An independent investigation has found “unacceptably” high rates of injury and euthanasia in the Northern Territory greyhound industry.
- The investigation was prompted by complaints from trainers and members
- No evidence of live bait or fraud was found
- Report recommended new rehousing program to reduce euthanasia rates
The investigation began in June last year after coaches, club members and others filed complaints about the Darwin Greyhound Association (DGA).
Lawyers Hutton McCarthy led the investigation after it was ordered by the NT Consumer Affairs Commission and the NT Racing Commission.
No evidence of live bait, fraud or widespread misconduct was found.
But in the report released Tuesday, investigators said “inadequate treatment” of the greyhounds had been observed, including a poor kennel and high rates of injuries and euthanasia.
A series of recommendations were made to improve animal welfare standards, governance within the association, and oversight by the NT government.
Investigators found 36 greyhounds had been euthanized in 2019 and 2020 and more than 20 of them were due to injury.
Most of the euthanized dogs were two, three or four years old.
The paperwork for “retired” greyhounds was also found to be deficient.
The report also noted that fewer drug swabs had been taken per race dog in the NT, but the positive results were much higher than elsewhere in the country.
“We have been informed that the Racing Commission and Licensing NT do not have any budgetary allocation to carry out drug levies, which are costly,” the report said.
Greyhound Association Welcomes Findings
DGA President Robbie Brennan said the club welcomed the results and would focus on improving animal welfare.
“We are responsible as a running club to provide the best possible facilities for dogs,” said Mr.

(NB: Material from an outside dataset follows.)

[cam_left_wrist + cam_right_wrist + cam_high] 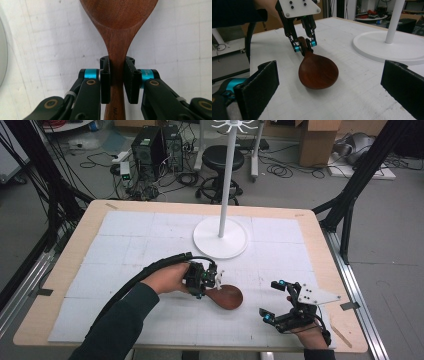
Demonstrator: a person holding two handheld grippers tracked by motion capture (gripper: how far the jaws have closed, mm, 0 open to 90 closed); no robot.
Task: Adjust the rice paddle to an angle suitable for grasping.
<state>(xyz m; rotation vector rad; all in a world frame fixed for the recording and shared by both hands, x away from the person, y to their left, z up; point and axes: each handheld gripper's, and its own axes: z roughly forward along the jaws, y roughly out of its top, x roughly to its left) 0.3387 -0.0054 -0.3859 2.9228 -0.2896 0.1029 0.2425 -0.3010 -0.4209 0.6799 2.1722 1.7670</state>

Brennan.
“Therefore, we’ve spent a lot of money and time, and it’s ongoing, to make sure the track is up to standard, to make sure the dogs don’t get life-threatening injuries, or any injuries at all. “
Mr Brennan said he agreed with the finding that the club’s governance practices have not kept pace with the industry’s considerable revenue growth.
He said the “culture change” had been difficult at the club.
Investigators have recommended that an industry-funded greyhound adoption program be operational no later than July next year.
The report noted that the NT Racing Commission had been proactive and called for a careful review of its own practices, which investigators said could be improved.
“This was recently highlighted by the DGA itself who decided to cease racing at Winnellie Park, citing concerns about the condition of the track, rather than the regulator doing so,” the report said.
The investigation also revealed that Licensing NT failed to adequately monitor and assess the association’s use of public funds.
All greyhound racing jurisdictions in Australia promised in 2017 to have an animal welfare strategy in place, but investigators found the NT had not.
In addition to a welfare strategy, the report recommended that the Racing Commission create a code of practice for NT greyhound racing that is appropriate for the conditions.
Investigators also called on the NT government to ensure that the NT racing commission, including the commissioners, is properly funded to carry out its functions.